Write out each line below precisely, passing over the pictures.

═══

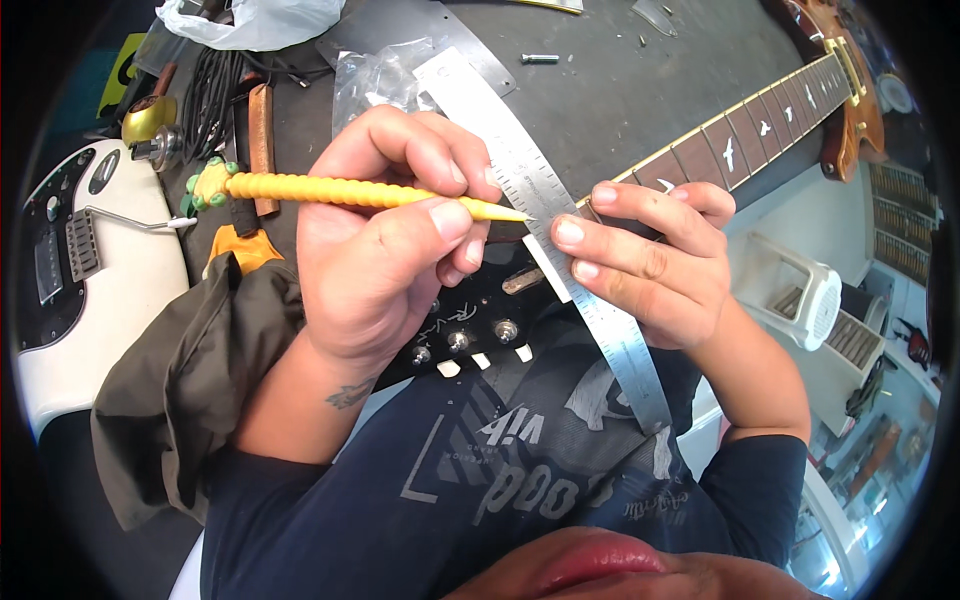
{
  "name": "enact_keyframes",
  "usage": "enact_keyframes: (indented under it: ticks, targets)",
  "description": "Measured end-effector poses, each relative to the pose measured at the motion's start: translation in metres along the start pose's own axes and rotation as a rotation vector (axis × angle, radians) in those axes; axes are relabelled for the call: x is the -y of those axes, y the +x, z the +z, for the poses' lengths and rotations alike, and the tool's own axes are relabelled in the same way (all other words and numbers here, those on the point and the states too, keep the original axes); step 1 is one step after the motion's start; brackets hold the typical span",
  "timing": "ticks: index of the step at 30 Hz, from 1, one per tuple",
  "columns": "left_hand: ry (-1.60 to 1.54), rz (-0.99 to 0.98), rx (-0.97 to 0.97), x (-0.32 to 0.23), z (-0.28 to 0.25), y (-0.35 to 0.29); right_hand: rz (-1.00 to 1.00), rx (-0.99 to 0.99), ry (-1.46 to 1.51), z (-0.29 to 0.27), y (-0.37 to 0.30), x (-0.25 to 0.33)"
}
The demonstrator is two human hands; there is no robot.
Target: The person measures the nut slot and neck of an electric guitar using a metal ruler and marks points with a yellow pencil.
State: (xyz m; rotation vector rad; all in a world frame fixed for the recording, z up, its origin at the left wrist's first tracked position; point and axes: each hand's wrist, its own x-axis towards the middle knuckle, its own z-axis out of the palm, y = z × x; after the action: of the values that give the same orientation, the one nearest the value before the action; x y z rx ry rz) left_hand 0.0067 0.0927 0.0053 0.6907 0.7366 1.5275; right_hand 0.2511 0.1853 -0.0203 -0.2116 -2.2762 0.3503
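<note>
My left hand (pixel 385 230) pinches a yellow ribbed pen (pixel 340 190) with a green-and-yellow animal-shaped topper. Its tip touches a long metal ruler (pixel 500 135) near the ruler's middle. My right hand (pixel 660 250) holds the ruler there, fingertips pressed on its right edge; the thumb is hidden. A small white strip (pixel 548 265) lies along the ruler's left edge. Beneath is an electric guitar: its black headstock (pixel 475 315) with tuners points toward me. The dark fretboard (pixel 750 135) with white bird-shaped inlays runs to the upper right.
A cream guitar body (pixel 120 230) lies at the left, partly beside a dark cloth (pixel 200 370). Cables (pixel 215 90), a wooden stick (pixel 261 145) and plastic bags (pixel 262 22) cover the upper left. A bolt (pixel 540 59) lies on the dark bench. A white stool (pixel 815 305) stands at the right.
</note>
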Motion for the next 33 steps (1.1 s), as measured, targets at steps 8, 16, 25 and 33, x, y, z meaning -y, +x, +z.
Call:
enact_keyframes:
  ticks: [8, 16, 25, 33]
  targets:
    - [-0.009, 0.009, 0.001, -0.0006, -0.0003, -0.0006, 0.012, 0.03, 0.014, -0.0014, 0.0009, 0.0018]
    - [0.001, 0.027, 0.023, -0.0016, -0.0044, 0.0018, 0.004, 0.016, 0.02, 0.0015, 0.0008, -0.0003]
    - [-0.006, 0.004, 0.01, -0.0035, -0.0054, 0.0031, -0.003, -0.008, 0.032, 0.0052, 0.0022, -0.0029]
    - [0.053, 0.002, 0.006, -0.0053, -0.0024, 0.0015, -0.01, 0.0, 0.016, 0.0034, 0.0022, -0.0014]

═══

#### [Result below]
{
  "name": "enact_keyframes",
  "usage": "enact_keyframes: (indented under it: ticks, targets)",
  "description": "Measured end-effector poses, each relative to the pose measured at the motion's start: translation in metres along the start pose's own axes and rotation as a rotation vector (axis × angle, radians) in those axes; axes are relabelled for the call: x is the -y of those axes, y the +x, z the +z, for the poses' lengths and rotations alike, and the tool's own axes are relabelled in the same way (all other words and numbers here, those on the point and the states too, keep the original axes); step 1 is one step after the motion's start; brackets hold the typical span",
  "timing": "ticks: index of the step at 30 Hz, from 1, one per tuple",
  "columns": "left_hand: ry (-1.60 to 1.54), rz (-0.99 to 0.98), rx (-0.97 to 0.97), x (-0.32 to 0.23), z (-0.28 to 0.25), y (-0.35 to 0.29); right_hand: rz (-1.00 to 1.00), rx (-0.99 to 0.99), ry (-1.46 to 1.51), z (-0.29 to 0.27), y (-0.37 to 0.30), x (-0.25 to 0.33)"
}
The demonstrator is two human hands; there is no robot.
Target: The person measures the nut slot and neck of an electric guitar using a metal ruler and marks points with a yellow pencil.
State: (xyz m; rotation vector rad; all in a world frame fixed for the recording, z up, its origin at the left wrist's first tracked position; point and axes: each hand's wrist, its own x-axis towards the middle knuckle, its own z-axis out of the palm, y = z × x; after the action: of the values that give the same orientation, the one nearest the value before the action; x y z rx ry rz) left_hand 0.0067 0.0927 0.0053 0.6907 0.7366 1.5275; right_hand 0.2511 0.1853 -0.0203 -0.2116 -2.2762 0.3503
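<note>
My left hand (pixel 385 230) pinches a yellow ribbed pen (pixel 340 190) with a green-and-yellow animal-shaped topper. Its tip touches a long metal ruler (pixel 500 135) near the ruler's middle. My right hand (pixel 660 250) holds the ruler there, fingertips pressed on its right edge; the thumb is hidden. A small white strip (pixel 548 265) lies along the ruler's left edge. Beneath is an electric guitar: its black headstock (pixel 475 315) with tuners points toward me. The dark fretboard (pixel 750 135) with white bird-shaped inlays runs to the upper right.
A cream guitar body (pixel 120 230) lies at the left, partly beside a dark cloth (pixel 200 370). Cables (pixel 215 90), a wooden stick (pixel 261 145) and plastic bags (pixel 262 22) cover the upper left. A bolt (pixel 540 59) lies on the dark bench. A white stool (pixel 815 305) stands at the right.
</note>
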Motion for the next 33 steps (1.1 s), as measured, targets at steps 8, 16, 25 and 33, x, y, z meaning -y, +x, +z.
Call:
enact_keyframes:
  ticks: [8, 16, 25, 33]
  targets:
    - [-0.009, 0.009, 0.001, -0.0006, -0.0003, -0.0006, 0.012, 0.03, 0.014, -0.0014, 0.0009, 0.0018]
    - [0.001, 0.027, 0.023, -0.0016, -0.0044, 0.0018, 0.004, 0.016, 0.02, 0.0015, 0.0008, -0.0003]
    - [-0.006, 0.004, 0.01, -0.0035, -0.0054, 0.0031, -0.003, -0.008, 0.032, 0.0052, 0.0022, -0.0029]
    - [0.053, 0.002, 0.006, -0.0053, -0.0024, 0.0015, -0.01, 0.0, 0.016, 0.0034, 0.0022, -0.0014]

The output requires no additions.